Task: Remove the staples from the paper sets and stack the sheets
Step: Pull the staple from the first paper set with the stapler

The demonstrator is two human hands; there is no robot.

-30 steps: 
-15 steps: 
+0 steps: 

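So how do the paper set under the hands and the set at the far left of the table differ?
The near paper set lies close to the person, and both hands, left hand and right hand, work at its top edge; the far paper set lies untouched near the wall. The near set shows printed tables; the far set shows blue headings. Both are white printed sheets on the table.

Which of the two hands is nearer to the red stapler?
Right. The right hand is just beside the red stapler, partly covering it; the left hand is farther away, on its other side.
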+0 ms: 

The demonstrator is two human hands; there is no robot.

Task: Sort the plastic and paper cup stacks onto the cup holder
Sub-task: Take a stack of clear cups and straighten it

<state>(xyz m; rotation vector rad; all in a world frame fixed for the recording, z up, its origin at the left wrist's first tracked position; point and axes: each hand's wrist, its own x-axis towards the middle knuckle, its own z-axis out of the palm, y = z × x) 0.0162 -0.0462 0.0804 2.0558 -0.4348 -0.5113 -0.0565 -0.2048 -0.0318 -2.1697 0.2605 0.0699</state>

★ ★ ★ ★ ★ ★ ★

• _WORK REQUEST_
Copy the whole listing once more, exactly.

• _EXERCISE RESULT_
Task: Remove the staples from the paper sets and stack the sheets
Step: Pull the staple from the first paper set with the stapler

The demonstrator is two human hands; there is no robot.

-30 steps: 
-15 steps: 
+0 steps: 

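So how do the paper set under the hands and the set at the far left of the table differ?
The near paper set lies close to the person, and both hands, left hand and right hand, work at its top edge; the far paper set lies untouched near the wall. The near set shows printed tables; the far set shows blue headings. Both are white printed sheets on the table.

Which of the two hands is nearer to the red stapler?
Right. The right hand is just beside the red stapler, partly covering it; the left hand is farther away, on its other side.
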+0 ms: 

The demonstrator is two human hands; there is no robot.

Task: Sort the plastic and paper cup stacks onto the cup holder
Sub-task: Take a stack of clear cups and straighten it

<state>(xyz m; rotation vector rad; all in a world frame fixed for the recording, z up, its origin at the left wrist's first tracked position; point and axes: each hand's wrist, its own x-axis towards the middle knuckle, its own z-axis out of the palm, y = z × x) 0.0162 -0.0462 0.0804 2.0558 -0.4348 -0.5113 -0.0565 -0.2048 -0.0318 -2.1697 0.2605 0.0699</state>

With that, the exercise is done.